Originally Posted by cyclelops (Post 414216)
My LLMD was seen before I knew I had PN, and if I had taken the full dose of flagyl he gave me.....my PN would be abysmal. There is no way any organism could survive the slew of stuff I got, tetracycline, amox, Zith, flagyl, etc. I puked for months, not to mention the other end. Now my LLMD does something else. Do I blame him...nah, not after the Feds raided his office. The Feds are on the case of LLMDs like crazy. Insurance refuses to pay for IV. Doctors are simply not interested unless you come in acute.

My mainstream docs admit, part of my problem could be the result of the old infection.

My current research neuro agrees that BB causes PN. The theory is like strep, causes rheumatic fever, like Polio causes Post polio.

After 15 years, I no longer have active infection. I have antibodies to prove that at one time I had active infection, just like the rubella and varicella. CSF was examined for PCR, that is the polymerase chain reaction to see if there is any trace of DNA from the organism. They did it on blood too. They could not find any DNA traces left.

That said, I don't see why it can't hide in tendons, cartilage etc. No one biopsies those.

We have no LLMDs close by. I had to travel 1,000 miles, and pay in cash.

Your case is different. I don't know what bands you have positive, when you got sick etc. Pursue it, for sure. You may be active.

I am a 'chronic lymie'. I live in an endemic area.....where I got this in '94 was more like pandemic.

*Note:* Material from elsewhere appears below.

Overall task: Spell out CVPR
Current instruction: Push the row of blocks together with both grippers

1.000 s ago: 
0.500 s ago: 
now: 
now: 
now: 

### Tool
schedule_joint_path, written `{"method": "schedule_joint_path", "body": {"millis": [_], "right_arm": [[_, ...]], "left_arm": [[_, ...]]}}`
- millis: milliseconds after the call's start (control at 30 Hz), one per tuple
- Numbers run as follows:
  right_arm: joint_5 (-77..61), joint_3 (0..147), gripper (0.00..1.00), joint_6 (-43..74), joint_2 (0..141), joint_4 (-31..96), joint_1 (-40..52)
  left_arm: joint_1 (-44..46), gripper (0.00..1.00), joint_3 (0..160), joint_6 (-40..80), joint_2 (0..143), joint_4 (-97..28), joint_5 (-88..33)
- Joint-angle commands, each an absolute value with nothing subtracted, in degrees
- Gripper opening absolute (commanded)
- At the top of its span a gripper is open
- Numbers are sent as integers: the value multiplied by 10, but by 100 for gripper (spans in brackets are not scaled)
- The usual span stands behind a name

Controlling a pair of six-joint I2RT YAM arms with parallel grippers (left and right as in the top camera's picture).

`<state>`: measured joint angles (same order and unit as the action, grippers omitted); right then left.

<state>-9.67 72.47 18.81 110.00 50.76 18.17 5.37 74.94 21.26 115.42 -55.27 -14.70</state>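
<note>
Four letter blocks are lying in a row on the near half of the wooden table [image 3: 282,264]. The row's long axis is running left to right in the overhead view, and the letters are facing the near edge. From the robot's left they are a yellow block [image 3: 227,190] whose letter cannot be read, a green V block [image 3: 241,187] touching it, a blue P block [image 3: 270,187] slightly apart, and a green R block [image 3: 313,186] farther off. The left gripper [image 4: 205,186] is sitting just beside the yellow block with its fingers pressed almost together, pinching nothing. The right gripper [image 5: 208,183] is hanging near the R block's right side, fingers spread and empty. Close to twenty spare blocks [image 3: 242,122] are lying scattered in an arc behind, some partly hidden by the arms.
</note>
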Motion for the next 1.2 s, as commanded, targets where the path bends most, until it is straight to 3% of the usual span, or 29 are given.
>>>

I think if many people were tested by Igenex they would find many more cases. Most labs do only IgG response, totally ignoring that a female has a different immune system, our IgM system is more active. Why? We carry a fetus. The differences between male and female immune function is evident yet tests are based on male immune functions. 8% of those on heart transplant lists test positive for BB. I have an enlarged LA, which is 'not that important' to the cardio.....I dunno, makes me feel lousy.

Igenex does do a more thorough job than the one size fits all tests....however, try telling docs this. Most won't touch Lyme with a ten foot pole and I live in a state where we have tons of Lyme. I should have been more proactive and insisted on IV back in '94.

The germ has many different forms and it is hard to bust.....but, I think, at this point, it is moot for me. My immune system is messed up, which Lyme does. It is notorious for messing up the immune system.

My dogs get better surveillance and care for Lyme than people do....every year they get tested. My veterinarian is appalled at my situation. They can't treat me tho.


cyclelops 11-26-2008 09:46 AM

Oh, I think it is possible to have Lyme and Sjogrens. I may have had Sjogren's prior to being 'ticked'. I have a number of conditions that cause PN. IVIG has totally done away with numbness, which was profound. I would be the first one to say Lyme caused this mess. At this point, they won't do anything for me.

I know the exact dates of my Lyme, it is on record...I even recorded my temps etc. I don't think they killed it at the time....however, later, they had to have done away with it. By then, I had symptoms of PN and didn't know it.

1994 was a Lyme epidemic. That was when I got it. I lived in an area dripping with ticks. I would pull 20-30 wood ticks off my dogs. Never saw a deer tick there tho. Once we went for a picnic and saw smaller ticks....duh we thought they were 'baby ticks'. I probably got mine sitting on the couch, probably a tick brought in by a dog. Never saw it. Deer ticks are the size of a pin head.

If you have had Lyme for 15 years, it will be interesting to see what comes back on PCR testing. Also are they going to treat you with IV? Is your IgG positive? They give more credence to the IgG.

I assume assays done at other places were negative (as were mine).

I agree that there is no idiopathic PN. I don't know where you live...I hope it is out east. That is where you can get treatment.